After covering B2C trade, BNPL is attacking B2B

Ironically or ironically, it was when the split payment (BNPL) B2C sector entered a zone of turmoil that BNPL B2B began to take off. While the first is faced with a growth crisis along with refinancing difficulties in a context of falling stock market valuations and inflation, the second is attracting investors and being structured.

The largest fundraiser in the sector, conducted by Mondu, was only unveiled on Monday 30 May. The Berlin-based start-up closed a $ 43 million Series A funding round, led by American fund Peter Thiel Valar Ventures, with support from Cherry Ventures, FinTech Collective, as well as several business angels from Klarna, Zalando and SumUp. Mondu was able to raise 14 million seeds seven months ago.

emergence of specialized fintech

Last week, British Tranch, which targets companies using SaaS software by allowing them to promote annual subscription payments, which charge less than monthly subscriptions, raised 3.5 million pounds sterling in pre-priming.

Other players in the sector include German Billie, who raised $ 100 million in Series C in October 2021, primarily from BNPL B2C heavyweight Klarna. Or the British Hokodo, and the American Resolve.

In France, one of the major players in split payment for individuals, Alma, intends to develop B2B. Hero, a fintech founded in September 2021, has already entered the market. It raised 1.8 million euros from business angels (Qonto, Stripe, Adyen, etc.), plus a credit line of 5 million euros from Avelinia Capital, which forms a bond debt fund for financing its. By 2022, the start-up will be able to supply 60 million euros in transactions.

free money

Just as installment payment existed before retail fintechs, deferred payment is the basis of customer-supplier relationships in the B2B world. On average, in France, customers pay more than 60 days. And that is a problem. Payment delays are actually caused by repeated difficulties in cash flow for suppliers, who struggle to keep their working capital afloat. In France, where more than half of invoices are paid late, 25% of SME failures are due to late payment.

“BNPL B2B’s interest is to free up money on invoices that companies must pay, in order to get it back to work”, explains L’Usine Digitale Roland Jais Nielsen, founder and CEO of Hero. BNPL platforms allow suppliers to immediately receive amounts due to them. According to Philipp Povel, co-founder of Mondu, the BNPL B2B market represents 200 billion dollars in Europe and the United States.

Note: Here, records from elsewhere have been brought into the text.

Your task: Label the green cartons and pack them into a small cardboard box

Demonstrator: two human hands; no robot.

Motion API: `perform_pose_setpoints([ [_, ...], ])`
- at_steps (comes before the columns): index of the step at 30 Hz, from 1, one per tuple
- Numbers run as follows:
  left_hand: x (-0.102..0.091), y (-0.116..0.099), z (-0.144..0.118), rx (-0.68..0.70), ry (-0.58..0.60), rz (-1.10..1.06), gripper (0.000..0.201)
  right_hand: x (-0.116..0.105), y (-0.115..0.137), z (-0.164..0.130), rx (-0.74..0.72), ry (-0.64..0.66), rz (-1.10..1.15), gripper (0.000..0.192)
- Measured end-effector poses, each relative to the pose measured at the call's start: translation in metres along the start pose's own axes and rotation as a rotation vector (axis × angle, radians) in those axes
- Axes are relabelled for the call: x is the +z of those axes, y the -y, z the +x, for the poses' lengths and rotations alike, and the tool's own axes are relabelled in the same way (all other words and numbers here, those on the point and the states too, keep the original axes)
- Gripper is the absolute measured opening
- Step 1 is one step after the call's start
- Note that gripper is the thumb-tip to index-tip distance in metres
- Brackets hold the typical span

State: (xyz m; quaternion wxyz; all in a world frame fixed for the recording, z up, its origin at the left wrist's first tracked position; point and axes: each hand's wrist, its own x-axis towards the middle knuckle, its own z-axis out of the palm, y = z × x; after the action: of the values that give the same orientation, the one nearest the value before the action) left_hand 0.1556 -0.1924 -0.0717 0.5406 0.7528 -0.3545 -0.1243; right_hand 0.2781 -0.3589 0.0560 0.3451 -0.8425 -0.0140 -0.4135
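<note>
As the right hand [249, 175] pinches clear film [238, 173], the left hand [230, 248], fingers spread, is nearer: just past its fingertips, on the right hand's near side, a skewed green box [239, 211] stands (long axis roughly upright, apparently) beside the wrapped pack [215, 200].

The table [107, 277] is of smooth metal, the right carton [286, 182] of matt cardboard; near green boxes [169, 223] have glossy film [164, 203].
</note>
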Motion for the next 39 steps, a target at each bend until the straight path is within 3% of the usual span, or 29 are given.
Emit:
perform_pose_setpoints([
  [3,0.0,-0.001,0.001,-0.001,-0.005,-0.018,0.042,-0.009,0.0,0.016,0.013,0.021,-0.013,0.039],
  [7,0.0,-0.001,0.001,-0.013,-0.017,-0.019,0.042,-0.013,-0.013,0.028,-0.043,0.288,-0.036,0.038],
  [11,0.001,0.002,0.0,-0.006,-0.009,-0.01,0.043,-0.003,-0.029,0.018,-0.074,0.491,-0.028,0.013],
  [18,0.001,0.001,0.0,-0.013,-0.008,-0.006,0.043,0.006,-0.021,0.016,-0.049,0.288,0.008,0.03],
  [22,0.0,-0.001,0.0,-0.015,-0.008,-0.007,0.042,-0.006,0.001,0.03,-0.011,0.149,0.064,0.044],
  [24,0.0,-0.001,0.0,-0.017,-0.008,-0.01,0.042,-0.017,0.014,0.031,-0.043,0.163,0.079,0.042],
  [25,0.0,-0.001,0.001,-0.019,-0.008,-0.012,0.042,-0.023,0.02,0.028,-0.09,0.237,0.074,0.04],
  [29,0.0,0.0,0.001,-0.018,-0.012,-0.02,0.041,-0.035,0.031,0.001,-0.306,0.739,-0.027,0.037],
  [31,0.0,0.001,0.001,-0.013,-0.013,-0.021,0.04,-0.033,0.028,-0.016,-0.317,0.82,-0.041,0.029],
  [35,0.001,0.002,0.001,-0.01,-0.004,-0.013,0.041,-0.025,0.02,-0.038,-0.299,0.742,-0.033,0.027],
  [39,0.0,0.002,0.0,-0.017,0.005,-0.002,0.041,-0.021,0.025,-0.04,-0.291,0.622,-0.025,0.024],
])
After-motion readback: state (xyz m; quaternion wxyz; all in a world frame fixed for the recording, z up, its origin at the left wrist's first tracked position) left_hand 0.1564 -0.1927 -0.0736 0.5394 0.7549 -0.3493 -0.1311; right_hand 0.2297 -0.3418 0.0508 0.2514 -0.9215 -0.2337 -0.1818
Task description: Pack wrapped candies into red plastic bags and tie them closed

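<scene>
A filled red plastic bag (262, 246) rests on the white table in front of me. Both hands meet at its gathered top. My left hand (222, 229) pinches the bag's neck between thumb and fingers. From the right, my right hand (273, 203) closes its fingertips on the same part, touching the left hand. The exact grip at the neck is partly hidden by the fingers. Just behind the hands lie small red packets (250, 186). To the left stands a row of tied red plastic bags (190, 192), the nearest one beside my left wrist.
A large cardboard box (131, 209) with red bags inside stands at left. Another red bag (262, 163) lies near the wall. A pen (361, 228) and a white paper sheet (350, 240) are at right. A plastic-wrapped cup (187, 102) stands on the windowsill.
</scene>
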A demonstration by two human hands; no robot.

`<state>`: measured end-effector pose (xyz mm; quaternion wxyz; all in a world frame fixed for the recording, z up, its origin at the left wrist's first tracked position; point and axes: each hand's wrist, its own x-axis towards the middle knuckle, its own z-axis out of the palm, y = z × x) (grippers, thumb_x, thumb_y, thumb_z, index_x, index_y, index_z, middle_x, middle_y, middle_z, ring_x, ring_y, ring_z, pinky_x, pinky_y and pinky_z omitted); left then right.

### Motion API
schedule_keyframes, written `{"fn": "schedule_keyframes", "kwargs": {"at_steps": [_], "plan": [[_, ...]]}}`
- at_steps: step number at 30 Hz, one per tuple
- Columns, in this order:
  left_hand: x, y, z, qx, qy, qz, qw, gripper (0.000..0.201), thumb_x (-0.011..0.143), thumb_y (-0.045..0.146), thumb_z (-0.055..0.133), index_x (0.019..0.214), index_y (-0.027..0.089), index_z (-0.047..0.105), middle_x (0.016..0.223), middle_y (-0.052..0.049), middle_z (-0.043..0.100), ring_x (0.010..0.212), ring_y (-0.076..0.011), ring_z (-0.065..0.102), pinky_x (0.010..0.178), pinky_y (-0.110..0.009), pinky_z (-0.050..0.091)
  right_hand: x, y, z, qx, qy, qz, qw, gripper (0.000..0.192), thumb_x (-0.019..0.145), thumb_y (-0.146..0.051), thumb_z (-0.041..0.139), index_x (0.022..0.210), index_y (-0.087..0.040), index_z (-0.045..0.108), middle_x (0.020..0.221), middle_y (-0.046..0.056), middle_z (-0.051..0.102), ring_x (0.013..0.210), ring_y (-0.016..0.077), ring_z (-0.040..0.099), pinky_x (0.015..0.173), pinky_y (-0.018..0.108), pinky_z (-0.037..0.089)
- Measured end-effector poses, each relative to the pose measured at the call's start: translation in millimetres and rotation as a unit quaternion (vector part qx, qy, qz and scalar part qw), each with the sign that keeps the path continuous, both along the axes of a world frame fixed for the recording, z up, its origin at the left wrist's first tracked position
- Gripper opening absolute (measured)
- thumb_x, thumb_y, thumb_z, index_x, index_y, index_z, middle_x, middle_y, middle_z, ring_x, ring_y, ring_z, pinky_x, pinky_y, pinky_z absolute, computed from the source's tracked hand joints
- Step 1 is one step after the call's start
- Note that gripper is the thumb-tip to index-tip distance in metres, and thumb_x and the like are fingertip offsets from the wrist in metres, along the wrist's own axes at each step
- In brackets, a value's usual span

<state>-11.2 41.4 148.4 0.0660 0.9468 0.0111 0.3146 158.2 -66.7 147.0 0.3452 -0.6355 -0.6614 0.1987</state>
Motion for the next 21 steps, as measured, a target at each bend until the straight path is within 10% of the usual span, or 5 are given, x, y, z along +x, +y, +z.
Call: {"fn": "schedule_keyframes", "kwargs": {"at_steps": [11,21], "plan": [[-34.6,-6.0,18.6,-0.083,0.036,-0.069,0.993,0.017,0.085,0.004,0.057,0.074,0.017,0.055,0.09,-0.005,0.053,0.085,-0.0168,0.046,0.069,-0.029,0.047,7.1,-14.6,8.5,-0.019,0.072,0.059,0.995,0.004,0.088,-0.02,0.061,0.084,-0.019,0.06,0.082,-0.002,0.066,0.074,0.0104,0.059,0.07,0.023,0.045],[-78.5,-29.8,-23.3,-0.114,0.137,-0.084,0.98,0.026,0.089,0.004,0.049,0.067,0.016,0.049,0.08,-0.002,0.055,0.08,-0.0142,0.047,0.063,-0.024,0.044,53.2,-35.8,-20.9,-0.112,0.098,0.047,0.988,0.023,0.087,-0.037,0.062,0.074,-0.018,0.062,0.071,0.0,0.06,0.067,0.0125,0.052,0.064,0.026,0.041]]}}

modernize discount and credit insurance

These new fintechs provide more modern solutions by “consuming” short-term financing methods such as factoring (assigning receivables) or bank banking, which are more difficult to set up. In Hero, for example, invoices are passed through the start-up API to be sent to the debtor (whether the sale takes place online or offline), which receives the payment link. Eventually, the start-up will also offer consumers the opportunity to take advantage of payment facilities. Its business model is based on commissions of 1.5 to 3.9% depending on the due date of invoices, quantity, payment method and sector.

On the other hand, the barriers are heavier than BNPL B2C. First, in terms of checking the solvency of the debtor, which requires more complex marking. Second, because the amounts at stake are higher and require greater funding from the fintech side.

French tech at the rendezvous

Hero has more than 130 clients to date, including the Dessange group and fashion wholesaler eFashion Paris. The 14-year start-up is planning a new fundraiser in 2022, and the recruitment of approximately fifteen new employees. It will soon launch a BNPL solution for in-store purchases.

Other French fintechs are discussing the issue of B2B payment deadlines from other angles. This is the case of Kresus, which has an automated commercial discount solution (the discount is provided according to the payment period), and Defacto, which provides credit to SMEs by paying their invoices, which are returned by consumers later.